» **Your assignment**
Find and copy each line of the records where the string "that" shows up.
+ + +
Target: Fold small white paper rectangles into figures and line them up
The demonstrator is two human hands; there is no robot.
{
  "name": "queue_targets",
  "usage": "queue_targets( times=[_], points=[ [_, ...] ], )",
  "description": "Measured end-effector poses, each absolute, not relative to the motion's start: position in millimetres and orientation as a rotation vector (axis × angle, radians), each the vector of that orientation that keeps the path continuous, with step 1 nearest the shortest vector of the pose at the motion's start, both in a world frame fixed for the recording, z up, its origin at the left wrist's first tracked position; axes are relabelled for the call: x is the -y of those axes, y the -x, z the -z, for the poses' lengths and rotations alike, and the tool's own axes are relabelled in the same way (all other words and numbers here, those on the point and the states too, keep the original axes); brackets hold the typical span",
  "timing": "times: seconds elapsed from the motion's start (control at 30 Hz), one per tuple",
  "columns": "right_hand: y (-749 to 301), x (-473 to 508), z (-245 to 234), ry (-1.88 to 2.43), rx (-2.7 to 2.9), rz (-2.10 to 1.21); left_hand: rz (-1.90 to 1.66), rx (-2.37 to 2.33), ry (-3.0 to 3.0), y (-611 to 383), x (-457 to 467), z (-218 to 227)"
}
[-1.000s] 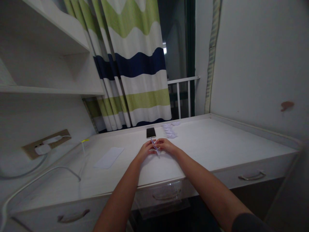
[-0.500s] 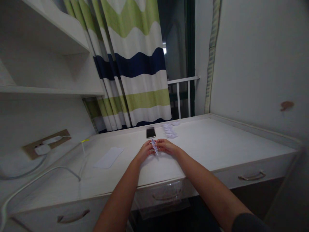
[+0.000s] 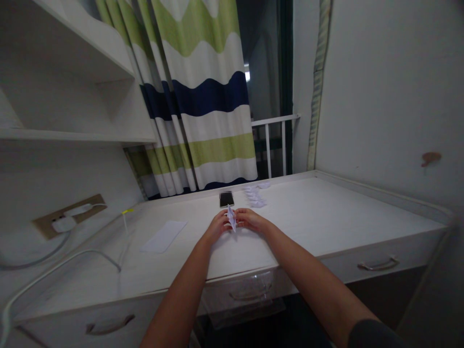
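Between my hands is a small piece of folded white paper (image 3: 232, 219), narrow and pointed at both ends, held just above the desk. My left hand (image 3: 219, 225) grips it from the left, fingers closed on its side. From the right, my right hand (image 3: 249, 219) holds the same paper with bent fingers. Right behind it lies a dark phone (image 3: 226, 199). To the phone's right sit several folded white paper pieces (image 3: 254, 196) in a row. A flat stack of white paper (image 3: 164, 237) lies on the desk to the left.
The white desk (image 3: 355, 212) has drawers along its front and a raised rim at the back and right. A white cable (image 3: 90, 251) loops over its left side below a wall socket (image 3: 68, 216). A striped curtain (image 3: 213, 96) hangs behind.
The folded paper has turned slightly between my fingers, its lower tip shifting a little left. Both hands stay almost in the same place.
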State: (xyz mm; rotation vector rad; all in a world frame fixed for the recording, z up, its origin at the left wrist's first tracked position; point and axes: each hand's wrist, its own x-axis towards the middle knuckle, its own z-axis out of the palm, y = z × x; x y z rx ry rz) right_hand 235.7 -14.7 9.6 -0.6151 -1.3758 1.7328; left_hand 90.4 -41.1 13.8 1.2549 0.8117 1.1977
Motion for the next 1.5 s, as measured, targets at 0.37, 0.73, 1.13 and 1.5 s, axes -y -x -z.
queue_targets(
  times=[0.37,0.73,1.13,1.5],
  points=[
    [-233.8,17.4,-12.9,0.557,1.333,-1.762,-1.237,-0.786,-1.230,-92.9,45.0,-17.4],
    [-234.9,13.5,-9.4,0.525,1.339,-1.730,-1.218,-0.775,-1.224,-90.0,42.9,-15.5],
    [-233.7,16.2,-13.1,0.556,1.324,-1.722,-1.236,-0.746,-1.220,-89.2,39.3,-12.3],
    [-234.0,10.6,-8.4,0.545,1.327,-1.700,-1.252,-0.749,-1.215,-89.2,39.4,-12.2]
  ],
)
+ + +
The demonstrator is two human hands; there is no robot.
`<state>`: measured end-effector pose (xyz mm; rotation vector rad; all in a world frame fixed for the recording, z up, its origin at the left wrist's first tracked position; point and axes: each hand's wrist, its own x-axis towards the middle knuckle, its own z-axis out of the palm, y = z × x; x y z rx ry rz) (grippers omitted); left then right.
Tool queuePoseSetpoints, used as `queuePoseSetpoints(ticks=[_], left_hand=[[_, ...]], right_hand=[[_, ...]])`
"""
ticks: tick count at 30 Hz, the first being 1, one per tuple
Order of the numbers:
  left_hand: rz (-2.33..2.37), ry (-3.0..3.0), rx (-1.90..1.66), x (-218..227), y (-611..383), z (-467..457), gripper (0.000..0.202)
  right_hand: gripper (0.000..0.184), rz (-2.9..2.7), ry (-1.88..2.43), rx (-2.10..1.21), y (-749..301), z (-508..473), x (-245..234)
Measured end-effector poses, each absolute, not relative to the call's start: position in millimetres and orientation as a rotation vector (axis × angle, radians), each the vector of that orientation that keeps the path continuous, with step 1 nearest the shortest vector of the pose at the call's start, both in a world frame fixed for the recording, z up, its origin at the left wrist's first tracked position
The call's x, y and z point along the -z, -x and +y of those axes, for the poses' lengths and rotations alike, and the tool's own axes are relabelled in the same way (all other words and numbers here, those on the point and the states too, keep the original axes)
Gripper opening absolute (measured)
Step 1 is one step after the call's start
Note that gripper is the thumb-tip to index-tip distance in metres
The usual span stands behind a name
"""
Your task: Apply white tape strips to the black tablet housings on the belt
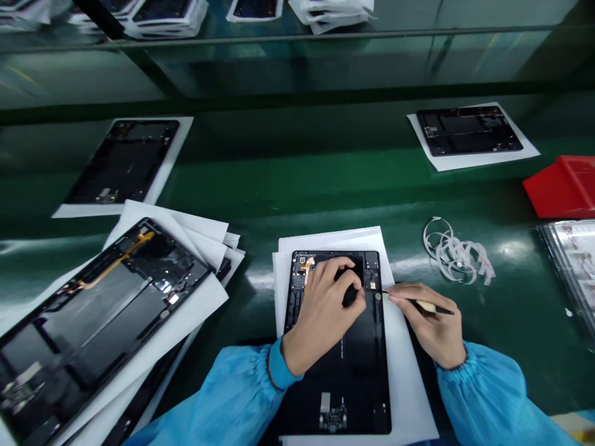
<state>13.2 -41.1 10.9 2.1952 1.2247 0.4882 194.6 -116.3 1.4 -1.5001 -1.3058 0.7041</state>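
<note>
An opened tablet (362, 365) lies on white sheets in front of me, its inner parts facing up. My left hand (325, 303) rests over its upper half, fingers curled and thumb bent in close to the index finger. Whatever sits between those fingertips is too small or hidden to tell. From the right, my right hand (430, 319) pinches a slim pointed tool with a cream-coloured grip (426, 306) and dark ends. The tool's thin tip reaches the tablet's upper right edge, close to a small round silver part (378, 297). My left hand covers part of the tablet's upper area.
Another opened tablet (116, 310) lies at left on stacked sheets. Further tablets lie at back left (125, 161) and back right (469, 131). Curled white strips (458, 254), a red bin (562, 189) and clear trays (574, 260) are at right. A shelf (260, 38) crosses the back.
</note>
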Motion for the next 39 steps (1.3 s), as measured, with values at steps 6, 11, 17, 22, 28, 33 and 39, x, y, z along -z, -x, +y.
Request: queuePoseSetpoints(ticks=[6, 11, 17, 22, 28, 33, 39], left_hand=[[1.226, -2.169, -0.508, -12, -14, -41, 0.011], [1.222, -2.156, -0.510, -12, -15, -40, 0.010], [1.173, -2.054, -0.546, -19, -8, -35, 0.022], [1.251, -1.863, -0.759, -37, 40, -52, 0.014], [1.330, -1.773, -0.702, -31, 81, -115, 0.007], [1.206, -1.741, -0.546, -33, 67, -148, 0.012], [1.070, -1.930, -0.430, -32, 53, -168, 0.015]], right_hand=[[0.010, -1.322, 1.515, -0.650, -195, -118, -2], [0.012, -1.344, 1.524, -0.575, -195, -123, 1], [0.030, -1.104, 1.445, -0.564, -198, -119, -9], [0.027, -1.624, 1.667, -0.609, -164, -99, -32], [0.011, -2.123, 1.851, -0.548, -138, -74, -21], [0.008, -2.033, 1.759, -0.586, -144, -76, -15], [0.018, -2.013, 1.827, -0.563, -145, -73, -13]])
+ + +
» **Answer to this problem**
  "description": "Measured end-effector poses, each absolute, not relative to the motion's start: position in millimetres and orientation as a rotation vector (axis × angle, radians), each the vector of that orientation that keeps the path continuous, with step 1 nearest the shortest vector of the pose at the motion's start, both in a world frame fixed for the recording, z up, its origin at the left wrist's first tracked position; axes are relabelled for the call: x is the -y of those axes, y the -x, z the -z, for the poses' lengths and rotations alike, and the tool's own axes are relabelled in the same way (all other words and numbers here, those on the point and the states too, keep the original axes); brackets hold the typical span",
Measured end-effector poses, each absolute, not relative to the call's start: position in millimetres and orientation as a rotation vector (axis × angle, radians), each the vector of that orientation that keeps the path continuous, with step 1 nearest the shortest vector of the pose at the call's start, both in a world frame fixed for the recording, z up, its origin at the left wrist's first tracked position
Note that gripper is the thumb-tip to index-tip distance in metres

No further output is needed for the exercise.